Terkait itu, politisi Partai Demokrat, Alex Asmasoebrata meng-underline aspek penegakan hukum di era presiden Jokowi dan keberhasilan revolusi mental. Terkait penegakan hukum, menduga hukum memang tengah dijadikan sebagai alat kekuasaan rezim.
"Saya sendiri kena, sekarang-dikriminalisasi. Coba cek di google nama saya!" kata Alex saat menjadi salah satu pembicara dalam Seminar dan diskusi yang digelar Forum Mahasiswa Peduli Bangsa (FMPB) bertajuk' Periode Pertama Pemerintahan Jokowi, Sukses Atau Gagal (Perspektif Mahasiswa Terkait Visi/Misi Capres dan Cawapres Pra Debat Kedua) di kawasan Menteng, Jakarta Pusat, Jumat (15/2/2019).
Menurut Alex, Joko Widodo adalah bukan pribadi yang buruk. Dia baik, hanya saja kurang memiliki keberanian dan tegas dalam persoalan hukum.
"Saya ingat ajaran orang tua dahulu bahwa jujur itu tidak cukup, tapi harus juga berani," kata Alex.
Menurutnya, pribadi Jokowi yang demikian, bisa menjadikan Jokowi pantas jika disebut orang hanya sebagai petugas partai.
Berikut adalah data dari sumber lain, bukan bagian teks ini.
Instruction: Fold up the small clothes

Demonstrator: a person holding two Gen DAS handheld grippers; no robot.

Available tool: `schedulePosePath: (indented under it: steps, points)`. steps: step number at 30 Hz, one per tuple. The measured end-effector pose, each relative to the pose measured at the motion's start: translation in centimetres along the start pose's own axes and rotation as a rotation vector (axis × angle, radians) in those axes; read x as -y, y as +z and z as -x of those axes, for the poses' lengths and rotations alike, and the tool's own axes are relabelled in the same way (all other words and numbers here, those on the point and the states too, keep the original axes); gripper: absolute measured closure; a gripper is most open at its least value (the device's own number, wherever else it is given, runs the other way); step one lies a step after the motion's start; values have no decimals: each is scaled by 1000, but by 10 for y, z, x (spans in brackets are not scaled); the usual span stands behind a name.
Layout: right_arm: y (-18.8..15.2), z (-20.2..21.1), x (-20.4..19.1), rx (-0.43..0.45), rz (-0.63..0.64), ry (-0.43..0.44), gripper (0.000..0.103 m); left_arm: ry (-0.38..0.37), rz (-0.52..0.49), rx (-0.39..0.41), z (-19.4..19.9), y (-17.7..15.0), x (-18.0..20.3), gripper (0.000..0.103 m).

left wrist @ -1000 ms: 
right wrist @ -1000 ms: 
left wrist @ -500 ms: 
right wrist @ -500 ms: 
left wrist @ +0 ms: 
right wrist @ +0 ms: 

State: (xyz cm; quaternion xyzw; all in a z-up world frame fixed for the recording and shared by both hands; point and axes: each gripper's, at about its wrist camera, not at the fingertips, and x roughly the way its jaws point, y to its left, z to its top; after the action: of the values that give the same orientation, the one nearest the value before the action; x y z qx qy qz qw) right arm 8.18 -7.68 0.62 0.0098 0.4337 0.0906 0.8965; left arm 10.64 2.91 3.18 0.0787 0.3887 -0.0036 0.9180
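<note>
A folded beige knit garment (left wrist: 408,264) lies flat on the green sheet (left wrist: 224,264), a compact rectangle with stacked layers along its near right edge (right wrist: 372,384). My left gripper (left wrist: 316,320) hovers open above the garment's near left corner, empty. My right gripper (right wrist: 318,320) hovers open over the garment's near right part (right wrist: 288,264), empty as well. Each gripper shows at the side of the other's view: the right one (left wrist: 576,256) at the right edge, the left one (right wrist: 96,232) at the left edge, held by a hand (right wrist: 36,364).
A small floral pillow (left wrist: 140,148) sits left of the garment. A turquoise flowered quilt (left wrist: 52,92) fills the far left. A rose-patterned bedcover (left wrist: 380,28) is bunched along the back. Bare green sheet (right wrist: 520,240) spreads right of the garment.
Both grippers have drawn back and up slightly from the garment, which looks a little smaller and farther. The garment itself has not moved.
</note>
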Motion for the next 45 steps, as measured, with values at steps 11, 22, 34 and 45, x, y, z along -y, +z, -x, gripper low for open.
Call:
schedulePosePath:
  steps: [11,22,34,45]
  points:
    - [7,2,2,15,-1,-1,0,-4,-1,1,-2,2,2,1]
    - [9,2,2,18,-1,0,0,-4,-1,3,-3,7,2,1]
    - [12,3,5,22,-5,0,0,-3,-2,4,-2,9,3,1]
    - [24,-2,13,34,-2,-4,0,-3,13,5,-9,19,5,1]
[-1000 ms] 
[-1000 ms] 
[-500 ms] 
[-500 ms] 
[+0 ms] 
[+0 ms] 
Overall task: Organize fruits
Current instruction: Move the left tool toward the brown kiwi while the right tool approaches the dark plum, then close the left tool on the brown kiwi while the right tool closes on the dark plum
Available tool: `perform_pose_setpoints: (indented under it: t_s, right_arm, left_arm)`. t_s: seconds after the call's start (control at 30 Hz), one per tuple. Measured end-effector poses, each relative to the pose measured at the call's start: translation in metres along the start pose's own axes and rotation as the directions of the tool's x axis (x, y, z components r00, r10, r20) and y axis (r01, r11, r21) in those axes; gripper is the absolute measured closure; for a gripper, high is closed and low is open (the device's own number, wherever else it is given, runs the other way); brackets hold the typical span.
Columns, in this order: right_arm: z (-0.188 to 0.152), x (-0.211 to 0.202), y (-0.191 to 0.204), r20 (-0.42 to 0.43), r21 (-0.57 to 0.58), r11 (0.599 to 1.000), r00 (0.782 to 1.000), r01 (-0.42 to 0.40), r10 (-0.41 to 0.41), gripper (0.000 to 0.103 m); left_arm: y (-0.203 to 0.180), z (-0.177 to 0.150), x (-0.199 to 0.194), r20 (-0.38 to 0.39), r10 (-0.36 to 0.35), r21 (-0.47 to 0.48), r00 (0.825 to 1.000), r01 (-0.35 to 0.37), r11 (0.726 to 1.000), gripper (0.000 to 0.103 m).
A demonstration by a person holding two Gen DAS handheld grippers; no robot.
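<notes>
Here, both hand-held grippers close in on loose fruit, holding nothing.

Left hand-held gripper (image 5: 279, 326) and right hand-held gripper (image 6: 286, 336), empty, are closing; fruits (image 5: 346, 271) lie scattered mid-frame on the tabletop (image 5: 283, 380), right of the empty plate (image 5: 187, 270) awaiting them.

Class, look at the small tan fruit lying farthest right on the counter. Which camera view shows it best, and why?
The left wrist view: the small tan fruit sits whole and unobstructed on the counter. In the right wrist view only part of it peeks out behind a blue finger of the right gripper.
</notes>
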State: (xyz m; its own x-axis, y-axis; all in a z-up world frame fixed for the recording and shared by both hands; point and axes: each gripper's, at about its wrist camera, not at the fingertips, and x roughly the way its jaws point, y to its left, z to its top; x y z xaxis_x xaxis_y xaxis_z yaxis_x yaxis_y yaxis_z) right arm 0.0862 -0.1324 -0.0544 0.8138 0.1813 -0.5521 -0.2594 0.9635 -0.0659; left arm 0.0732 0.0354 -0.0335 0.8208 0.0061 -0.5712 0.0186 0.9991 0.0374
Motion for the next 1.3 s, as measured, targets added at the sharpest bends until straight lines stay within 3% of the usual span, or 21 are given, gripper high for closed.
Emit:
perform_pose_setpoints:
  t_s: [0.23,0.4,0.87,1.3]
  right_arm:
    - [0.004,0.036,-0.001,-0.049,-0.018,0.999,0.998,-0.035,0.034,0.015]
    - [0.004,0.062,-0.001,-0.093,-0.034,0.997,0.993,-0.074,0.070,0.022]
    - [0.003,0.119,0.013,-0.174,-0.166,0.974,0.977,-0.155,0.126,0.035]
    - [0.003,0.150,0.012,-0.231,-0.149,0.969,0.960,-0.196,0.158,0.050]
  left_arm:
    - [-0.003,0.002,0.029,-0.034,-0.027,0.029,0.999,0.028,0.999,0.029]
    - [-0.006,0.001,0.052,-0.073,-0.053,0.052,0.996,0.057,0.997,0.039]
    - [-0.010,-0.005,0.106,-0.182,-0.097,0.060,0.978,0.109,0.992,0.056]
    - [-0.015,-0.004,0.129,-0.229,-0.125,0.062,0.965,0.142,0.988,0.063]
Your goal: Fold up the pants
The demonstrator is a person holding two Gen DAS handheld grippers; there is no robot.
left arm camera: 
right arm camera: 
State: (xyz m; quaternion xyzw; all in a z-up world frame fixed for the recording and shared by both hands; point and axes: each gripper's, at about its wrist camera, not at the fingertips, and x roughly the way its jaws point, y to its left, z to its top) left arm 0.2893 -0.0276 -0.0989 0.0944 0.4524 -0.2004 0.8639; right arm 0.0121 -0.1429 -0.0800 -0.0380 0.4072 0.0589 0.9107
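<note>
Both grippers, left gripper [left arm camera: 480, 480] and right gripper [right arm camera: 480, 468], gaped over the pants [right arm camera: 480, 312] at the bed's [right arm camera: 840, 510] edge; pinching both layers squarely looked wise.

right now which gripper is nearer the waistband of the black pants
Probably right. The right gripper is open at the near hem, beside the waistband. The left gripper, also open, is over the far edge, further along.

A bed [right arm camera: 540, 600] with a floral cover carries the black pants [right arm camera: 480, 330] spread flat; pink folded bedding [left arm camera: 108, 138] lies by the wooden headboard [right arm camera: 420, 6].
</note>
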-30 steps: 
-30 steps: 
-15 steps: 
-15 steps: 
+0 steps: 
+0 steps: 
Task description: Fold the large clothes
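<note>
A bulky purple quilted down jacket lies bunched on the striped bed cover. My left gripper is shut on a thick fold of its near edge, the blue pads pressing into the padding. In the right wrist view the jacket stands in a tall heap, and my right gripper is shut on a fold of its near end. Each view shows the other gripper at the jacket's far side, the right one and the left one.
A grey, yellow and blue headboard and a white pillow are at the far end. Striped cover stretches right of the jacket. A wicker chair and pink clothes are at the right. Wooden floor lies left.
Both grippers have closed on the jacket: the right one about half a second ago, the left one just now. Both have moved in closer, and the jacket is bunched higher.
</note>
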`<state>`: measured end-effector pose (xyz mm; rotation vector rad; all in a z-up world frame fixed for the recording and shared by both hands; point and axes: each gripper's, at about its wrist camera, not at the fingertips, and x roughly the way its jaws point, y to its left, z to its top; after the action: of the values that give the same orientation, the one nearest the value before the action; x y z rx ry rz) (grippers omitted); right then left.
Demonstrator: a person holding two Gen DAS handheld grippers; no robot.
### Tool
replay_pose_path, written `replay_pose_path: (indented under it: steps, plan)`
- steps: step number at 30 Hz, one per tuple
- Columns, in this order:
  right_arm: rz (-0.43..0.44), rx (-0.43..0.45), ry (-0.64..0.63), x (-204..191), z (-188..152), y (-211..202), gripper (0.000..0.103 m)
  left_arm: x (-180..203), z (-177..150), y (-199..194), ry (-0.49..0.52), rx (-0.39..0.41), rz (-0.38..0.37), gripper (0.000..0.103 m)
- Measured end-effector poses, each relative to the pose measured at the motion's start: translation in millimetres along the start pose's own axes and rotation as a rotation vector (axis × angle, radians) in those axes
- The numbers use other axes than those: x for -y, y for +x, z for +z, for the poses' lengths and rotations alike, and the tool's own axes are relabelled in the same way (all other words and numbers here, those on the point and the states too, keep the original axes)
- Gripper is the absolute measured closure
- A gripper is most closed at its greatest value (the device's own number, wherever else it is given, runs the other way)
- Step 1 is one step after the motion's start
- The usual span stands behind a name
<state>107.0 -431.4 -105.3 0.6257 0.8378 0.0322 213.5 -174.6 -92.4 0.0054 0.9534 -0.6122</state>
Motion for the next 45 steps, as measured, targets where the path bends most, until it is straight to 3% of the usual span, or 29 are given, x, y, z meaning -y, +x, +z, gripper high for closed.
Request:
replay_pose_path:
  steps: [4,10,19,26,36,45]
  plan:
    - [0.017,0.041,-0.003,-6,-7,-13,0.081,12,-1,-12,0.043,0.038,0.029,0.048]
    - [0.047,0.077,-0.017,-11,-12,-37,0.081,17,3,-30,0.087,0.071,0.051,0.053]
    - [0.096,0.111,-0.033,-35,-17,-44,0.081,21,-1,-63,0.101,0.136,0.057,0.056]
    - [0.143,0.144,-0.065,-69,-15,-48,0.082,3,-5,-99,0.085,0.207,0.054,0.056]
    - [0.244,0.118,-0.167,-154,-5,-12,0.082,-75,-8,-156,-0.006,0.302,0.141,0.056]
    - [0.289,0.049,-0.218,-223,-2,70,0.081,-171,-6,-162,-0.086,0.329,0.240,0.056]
Korupsi di era Jokowi yang diyakininya Jokowi cenderung bersih dari kasus korupsi.
"Beliau bagus, gak jelek. Cuman, kalo yang atas nggak terima setoran, tapi yang bawahnya jadi gede setorannya, kan...!? Saya sih bukan kata orang, saya liat sendiri," papa Alex.
Karena itu, kata Alex berharap Jika Jokowi terpilih lagi di Pilpres 2019, maka kelemahan hukum menjadi bahan evaluasi dan harus menjafi lebih baik.
"Kalau nanti dia jadi lagi, Pak Jokowi bisa lebih berani dan berhasil," imbuh politikus Partai Demokrat, Alex Asmasoebrata.
Sementara itu, pengamat dan peneliti dari lembaga survei Etos Indonesia Institute, Iskandarsyah mengaku prihatin dengan penegakan hukum di era pemerintahan Joko Widodo- Jusuf Kalla. Dia bahkan sempat bicara dengan teman-teman nya di Tim Kempanye Nasional (TKN) agar jangan terlalu memuji Jokowi.
Menurutnya, revolusi mental bukan semakin membaik tapi semakin jekek. Karena semua urusan masih harus menggunakan uang.
"Salah satu contoh, keponakan saya mengikuti tes calon Pegawai Negeri Sipil (PNS) saja masih harus menggunakan uang. Jadi, saya menilai keberhasilan pemerintahan sekarang baru 60 persen berhasil sedangkan masih belum berhasil," kata Iskandarsyah, Direktur Executive Etos Indonesia Institute di Kawasan Menteng, Jakarta Pusat, Jumat (15/2/2019).
Iskandarsyah juga mengingatkan, jika Presiden Jokowi ingin berhasil dalam penegakan hukum, maka dia harus berani mengganti Kapolri, Jaksa Agung, Kepala BIN dan BNN.
Alasannya, para pejabat penegak hukum tersebut telah gagal mengeksekusi perintah atasan terhadap bawahannya terhadap kasus-kasus hukum. Artinya, penegakan hukum di era pemerintahan sekarang masih lemah dan cenderung gagal.